The _please_ gives Dick pause. He holds very still, watching Damian’s shoulders shake. Watching the way his hands ball up against his eyes like he wants to bury something shameful.

Finally, in a very small voice, Damian says: “I never let myself—I never even named her. Now she’s gone.”

Dick’s chest cracks open. He wraps his arm around Damian’s shoulders, blinking the wetness from his own eyes. It would be so easy to give in to some hysterics of his own.

Instead, he steadies himself. He draws all the warmth in the world into his voice, and murmurs: “What do you need? How can I help?”

Damian shakes his head. “I don’t know.” He runs his hands through his hair, grabbing at black locks. “I don’t _know.”_

“Okay. Take your time.”

A raindrop lands on Dick’s hand, and another by his feet. They’re not followed by any kind of downpour. The storm’s passed them by. A close thing.

Damian sniffles. “Could you…”

“What is it?” 

The boy’s head dips.

Dick pulls him closer. “Hey. Just tell me. I’ll do it.” He rubs the boy’s arm. Gives the gift of texture and weight.

Damian scrapes his sleeve under his nose. “Can—can you talk to me?” 

“Of course, Dami. What about?”

“Anything. Please.” 

“Okay.” Dick tears his eyes away from Damian’s red face to watch the line of the horizon. Weak golden light already heralds the sun’s descent. Daytime is a fleeting thing in late December. 

“I think we’ll get snow tomorrow,” he says. “Or slush, if it’s warmer.”

Damian’s watery huff is indifferent. Dick cracks a weak smile. “Okay, well, I didn’t realize I had conversational _standards_ to meet." 

Something tugs at his jacket: Damian, his fingers curled over. Holding on.

Dick takes another steadying breath. He says, “There’s going to be...other people. In both of our lives. You might not believe it yet, but you’re going to make friends and allies all your own. And that’s good.” He hesitates, teeth tugging at his chapped lip. “But just because we love other people doesn’t mean we’re anything less to each other.”

Damian’s forehead lands against Dick’s arm with sullen force: a burst of petulance against the concept of a wider family.

Dick cups the back of his head. “You and I have something totally our own.
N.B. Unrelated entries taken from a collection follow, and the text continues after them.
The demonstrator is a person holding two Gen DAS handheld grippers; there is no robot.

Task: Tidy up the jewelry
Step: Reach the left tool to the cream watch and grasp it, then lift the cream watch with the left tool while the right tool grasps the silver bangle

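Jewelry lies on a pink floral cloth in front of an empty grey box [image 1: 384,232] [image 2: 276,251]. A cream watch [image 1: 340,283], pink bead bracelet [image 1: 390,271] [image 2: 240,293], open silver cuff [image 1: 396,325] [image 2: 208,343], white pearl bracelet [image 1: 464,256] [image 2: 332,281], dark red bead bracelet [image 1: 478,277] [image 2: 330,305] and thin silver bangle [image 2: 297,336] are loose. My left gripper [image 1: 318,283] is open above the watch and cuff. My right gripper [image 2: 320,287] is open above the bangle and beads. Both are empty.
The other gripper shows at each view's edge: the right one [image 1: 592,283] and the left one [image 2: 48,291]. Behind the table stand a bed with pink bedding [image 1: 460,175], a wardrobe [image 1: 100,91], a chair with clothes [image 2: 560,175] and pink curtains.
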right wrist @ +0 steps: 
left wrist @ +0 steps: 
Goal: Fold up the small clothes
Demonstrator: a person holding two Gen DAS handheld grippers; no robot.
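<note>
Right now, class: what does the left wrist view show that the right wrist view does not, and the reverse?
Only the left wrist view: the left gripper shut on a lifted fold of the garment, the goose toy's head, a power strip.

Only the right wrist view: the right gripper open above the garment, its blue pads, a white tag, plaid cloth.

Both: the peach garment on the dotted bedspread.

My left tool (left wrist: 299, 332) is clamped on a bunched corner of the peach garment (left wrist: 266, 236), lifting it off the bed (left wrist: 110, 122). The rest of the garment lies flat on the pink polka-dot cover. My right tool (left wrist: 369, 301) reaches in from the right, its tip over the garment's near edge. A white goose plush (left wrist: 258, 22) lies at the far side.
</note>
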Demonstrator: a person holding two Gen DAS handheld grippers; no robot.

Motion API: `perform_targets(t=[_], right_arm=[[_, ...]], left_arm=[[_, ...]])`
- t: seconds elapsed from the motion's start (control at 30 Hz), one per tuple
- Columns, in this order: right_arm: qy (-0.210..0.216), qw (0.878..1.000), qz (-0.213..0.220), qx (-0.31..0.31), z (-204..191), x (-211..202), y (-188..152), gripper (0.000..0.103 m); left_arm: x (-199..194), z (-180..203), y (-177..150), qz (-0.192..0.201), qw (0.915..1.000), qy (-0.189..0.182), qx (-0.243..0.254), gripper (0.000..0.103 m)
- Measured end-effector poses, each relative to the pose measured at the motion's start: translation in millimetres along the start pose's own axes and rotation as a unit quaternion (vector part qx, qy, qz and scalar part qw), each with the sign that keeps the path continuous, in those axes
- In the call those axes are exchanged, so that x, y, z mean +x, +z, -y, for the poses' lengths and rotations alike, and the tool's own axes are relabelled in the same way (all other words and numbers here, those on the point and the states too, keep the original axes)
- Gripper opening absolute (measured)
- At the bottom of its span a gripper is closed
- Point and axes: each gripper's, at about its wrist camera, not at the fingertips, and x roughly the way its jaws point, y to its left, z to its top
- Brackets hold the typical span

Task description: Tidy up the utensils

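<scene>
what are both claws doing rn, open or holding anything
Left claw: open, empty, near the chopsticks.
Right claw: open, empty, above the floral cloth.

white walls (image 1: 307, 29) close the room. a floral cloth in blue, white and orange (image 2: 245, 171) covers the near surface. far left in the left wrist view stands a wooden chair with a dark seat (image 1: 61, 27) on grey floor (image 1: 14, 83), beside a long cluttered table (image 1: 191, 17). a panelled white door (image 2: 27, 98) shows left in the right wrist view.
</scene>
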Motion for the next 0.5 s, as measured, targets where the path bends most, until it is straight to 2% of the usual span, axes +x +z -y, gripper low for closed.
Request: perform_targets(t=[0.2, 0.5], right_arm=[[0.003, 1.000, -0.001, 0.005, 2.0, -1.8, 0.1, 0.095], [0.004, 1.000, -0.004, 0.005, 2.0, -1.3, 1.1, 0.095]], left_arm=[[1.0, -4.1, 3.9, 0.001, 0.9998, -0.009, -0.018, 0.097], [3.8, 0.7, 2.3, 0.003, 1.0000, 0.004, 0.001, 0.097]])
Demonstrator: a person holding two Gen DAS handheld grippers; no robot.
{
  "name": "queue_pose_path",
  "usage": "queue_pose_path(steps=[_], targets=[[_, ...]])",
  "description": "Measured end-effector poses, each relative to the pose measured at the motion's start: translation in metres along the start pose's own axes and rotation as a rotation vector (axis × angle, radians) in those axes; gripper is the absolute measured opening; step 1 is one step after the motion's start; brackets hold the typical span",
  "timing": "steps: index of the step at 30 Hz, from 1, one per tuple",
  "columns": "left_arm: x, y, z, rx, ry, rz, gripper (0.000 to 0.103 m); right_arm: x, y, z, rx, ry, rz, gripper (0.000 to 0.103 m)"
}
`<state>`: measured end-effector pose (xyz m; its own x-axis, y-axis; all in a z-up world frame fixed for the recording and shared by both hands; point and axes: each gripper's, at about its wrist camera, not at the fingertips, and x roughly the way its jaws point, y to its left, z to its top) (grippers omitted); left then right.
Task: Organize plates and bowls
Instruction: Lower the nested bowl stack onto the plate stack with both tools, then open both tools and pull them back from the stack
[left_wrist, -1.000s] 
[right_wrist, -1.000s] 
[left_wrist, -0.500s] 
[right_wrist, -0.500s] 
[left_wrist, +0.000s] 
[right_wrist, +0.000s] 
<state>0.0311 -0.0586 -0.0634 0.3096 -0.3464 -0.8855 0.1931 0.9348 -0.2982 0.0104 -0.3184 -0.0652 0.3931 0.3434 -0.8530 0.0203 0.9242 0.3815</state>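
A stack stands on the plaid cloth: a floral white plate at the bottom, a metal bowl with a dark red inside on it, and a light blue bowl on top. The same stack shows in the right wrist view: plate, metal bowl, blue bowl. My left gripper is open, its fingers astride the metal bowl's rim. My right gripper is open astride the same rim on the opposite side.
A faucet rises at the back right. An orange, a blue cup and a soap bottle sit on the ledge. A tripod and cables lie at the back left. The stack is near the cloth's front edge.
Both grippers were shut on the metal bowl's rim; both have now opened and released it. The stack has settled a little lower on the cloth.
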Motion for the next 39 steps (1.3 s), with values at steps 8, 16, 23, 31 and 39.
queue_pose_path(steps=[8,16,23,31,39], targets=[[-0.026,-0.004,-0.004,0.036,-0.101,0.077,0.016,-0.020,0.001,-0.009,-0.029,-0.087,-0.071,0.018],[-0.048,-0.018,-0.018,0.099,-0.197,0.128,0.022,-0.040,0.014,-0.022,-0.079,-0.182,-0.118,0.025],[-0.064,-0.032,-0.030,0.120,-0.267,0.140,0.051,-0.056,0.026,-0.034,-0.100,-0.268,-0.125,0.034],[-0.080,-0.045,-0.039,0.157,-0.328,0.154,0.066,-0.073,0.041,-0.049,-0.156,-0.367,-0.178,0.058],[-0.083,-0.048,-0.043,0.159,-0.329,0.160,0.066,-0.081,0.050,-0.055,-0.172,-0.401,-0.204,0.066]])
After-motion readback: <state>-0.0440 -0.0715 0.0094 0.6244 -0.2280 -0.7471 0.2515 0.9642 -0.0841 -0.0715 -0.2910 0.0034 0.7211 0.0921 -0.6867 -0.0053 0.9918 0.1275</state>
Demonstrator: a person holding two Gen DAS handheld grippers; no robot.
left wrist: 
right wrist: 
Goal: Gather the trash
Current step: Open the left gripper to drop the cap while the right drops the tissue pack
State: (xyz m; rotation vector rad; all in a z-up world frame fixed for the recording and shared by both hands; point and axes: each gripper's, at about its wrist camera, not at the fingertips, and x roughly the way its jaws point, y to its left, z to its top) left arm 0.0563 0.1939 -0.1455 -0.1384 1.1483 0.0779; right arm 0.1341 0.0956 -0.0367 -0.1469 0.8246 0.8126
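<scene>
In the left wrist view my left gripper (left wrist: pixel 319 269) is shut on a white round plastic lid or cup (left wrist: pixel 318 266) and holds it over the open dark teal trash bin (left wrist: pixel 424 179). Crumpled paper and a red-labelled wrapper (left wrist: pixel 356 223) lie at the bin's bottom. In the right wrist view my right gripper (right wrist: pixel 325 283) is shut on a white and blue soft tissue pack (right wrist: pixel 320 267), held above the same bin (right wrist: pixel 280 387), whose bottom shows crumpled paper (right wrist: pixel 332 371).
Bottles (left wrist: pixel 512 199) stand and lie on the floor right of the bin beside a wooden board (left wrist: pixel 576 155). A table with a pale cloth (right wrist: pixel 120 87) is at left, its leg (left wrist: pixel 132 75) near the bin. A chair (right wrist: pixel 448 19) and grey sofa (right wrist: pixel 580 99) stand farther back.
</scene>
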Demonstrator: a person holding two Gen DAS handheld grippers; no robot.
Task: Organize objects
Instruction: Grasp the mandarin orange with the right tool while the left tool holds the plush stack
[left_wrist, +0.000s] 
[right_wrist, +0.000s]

You’ll never have to fight for your place here. I’m not going to replace you or abandon you. It might—it might take awhile for you to believe that. I get it.”

It took time for Damian to feel safe in bed at night. It took time for him to decouple food from discipline. It took time for him to draw in public, to eat breakfast with Dick and Alfred, to talk in tones beyond pride and survival.

It takes time. They’ve got plenty.

Dick and Damian use some of that time to sit together on the rooftop, making sure rain doesn’t come.

After a long moment, Damian draws back. His breaths have evened, though tears have traced shining lines down his face. “I think—I think I would like to be alone out here. For now.”

Dick hesitates. His every instinct is to draw closer; hug harder. He’d nearly lost the boy. But right now, Damian’s calling the shots.

He says, “‘Course. I’ll be right inside if you need me, okay? Come in whenever you want.”

He gives Damian’s shoulders another squeeze, then pulls himself to his feet. A wave of exhaustion hits him—he could sleep for a week. His palm presses the top of Damian’s head for a moment, half for balance and half out of a sheer desire to maintain contact.

“Grayson?” Damian says quietly.

“Hmm?”

“I got your messages.” He’s eyeing his boots. “The ones on Robin’s line. I—” He swallows, looking up at Dick like asking a question. “I want you to know I won’t leave again.”

The sky is gray, but a colored pencil sunset unfurls through the clouds in Dick’s chest. 

“You’re a good kid,” he chokes through a smile.

The following evening, when he raps on the door of Tim’s new apartment, color is still humming through him—hopeful and bright.

“About time you saw the place,” Tim says. He grins, all teeth, and opens the door wide.

**Notes for the Chapter:**

> Damian: *threatens to jump out of a moving car to avoid affection*
> 
> Some of how Dick talks to Dami here is inspired by this [ much later page](https://i.pinimg.com/originals/e6/23/8e/e6238e797a77f0be21bbdff17dae778b.jpg). They're still getting into the rhythm of it, but it's progress!


	24. Year

**3:16am**

“That’s the last of it,” Stephanie says, pushing the door of the GCPD weapons lock-up closed behind her. “Think we should tell Gordon he almost lost his armory to a smash-and-grab? Or maybe we should let the poor guy rest his head ‘til morning.”

“There’s no way the night shift isn’t already blowing up his phone.” Dick stifles a yawn. “I’m beat. Let’s get out of here.”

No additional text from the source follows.